Así es la dieta sostenible que asegura un envejecimiento saludable, según un estudio de la UAM

Una investigación internacional liderada por la Universidad Autónoma de Madrid (UAM), demuestra que seguir la denominada Dieta de Salud Planetaria se asocia a un envejecimiento saludable. Consiste en una alimentación centrada en el consumo de frutas, verduras, cereales integrales, legumbres y frutos secos. Y en una menor ingesta de alimentos de origen animal, como carnes, pescados, lácteos. Según el estudio todo ello ayuda a unamejor evolución de la capacidad física y mental en la edad adulta. Mercedes Sotos Prieto, directora del trabajo e investigadora de la UAM, ha explicado en Onda Cero Madrid Norte (100.1FM) aspectos de dicha dieta.

Los resultados han sido publicados en la revista Age and Ageing, con la participación de investigadores del CIBERESP, IMDEA Nutrición, Centro Nacional de Epidemiología y la Universidad de Harvard.

Qué es la  Dieta de Salud Planetaria

La llamada Dieta de Salud Planetaria (Planetary Health Diet) se refiere a una alimentación centrada en el consumo de alimentos de origen vegetal como frutas, verduras, cereales integrales, legumbres y frutos secos. Al tiempo se reduce el consumo de alimentos de origen animal (como la carne), se restringe los lácteos a una sola ración diaria y se limita los azúcares añadidos. Además se evitan todo lo posible la ingesta de productos ultraprocesados o precocinados industrialmente.
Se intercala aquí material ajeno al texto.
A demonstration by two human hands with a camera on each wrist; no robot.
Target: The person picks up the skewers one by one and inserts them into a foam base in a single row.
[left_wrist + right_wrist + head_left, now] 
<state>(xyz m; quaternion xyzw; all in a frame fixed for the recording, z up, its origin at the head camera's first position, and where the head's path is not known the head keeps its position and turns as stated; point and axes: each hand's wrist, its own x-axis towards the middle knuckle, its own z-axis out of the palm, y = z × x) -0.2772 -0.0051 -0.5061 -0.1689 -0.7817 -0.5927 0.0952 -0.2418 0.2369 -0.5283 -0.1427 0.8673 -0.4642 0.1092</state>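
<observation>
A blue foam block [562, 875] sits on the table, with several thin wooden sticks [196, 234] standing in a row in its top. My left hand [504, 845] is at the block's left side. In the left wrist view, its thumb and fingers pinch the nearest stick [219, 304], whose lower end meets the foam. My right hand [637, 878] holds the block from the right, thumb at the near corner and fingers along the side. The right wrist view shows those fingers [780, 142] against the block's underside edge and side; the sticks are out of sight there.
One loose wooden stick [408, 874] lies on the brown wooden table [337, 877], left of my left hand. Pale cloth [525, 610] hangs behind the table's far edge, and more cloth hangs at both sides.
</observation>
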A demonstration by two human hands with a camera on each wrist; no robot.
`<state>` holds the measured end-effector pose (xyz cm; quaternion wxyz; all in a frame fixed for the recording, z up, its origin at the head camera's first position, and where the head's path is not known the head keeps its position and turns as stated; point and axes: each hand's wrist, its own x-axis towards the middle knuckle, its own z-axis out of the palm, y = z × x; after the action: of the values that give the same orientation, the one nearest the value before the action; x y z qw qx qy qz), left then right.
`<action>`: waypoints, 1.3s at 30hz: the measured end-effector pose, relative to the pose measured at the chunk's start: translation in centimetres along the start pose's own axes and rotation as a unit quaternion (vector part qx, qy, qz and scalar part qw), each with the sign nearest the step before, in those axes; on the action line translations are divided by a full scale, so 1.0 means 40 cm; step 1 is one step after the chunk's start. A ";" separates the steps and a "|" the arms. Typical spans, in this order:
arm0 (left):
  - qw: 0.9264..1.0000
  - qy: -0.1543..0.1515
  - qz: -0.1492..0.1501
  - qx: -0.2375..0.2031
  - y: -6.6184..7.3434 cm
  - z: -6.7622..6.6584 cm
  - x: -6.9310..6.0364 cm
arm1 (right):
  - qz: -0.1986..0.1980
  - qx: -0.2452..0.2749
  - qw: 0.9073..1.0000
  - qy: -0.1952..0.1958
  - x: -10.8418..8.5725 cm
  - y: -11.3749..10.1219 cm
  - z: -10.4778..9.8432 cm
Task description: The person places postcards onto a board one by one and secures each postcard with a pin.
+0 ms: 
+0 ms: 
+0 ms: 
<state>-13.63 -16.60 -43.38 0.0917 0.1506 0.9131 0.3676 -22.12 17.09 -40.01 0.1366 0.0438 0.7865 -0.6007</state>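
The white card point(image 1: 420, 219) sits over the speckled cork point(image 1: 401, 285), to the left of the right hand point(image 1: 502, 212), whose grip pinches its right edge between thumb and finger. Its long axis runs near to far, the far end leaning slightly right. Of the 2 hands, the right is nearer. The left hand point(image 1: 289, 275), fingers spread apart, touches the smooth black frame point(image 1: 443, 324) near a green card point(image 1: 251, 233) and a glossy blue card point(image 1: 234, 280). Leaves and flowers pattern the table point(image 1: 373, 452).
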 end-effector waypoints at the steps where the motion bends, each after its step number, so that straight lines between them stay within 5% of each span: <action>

Con el añadido de planetaria, se quiere incidir en el hecho de que esta dieta busca que la producción alimentaria no exceda los límites ecológicos de la Tierra y minimice las emisiones de gases de efecto invernadero. Según ha recordado la investigadora, la “producción de carne tiene un consumo de energía mayor que el de otros grupos de alimentos”.

Estudio innovador

De cualquier manera, la investigadora de la UAM destaca que es la primera vez que se analiza en qué medida la adherencia a este patrón dietético se relaciona con una mejor capacidad funcional de las personas mayores.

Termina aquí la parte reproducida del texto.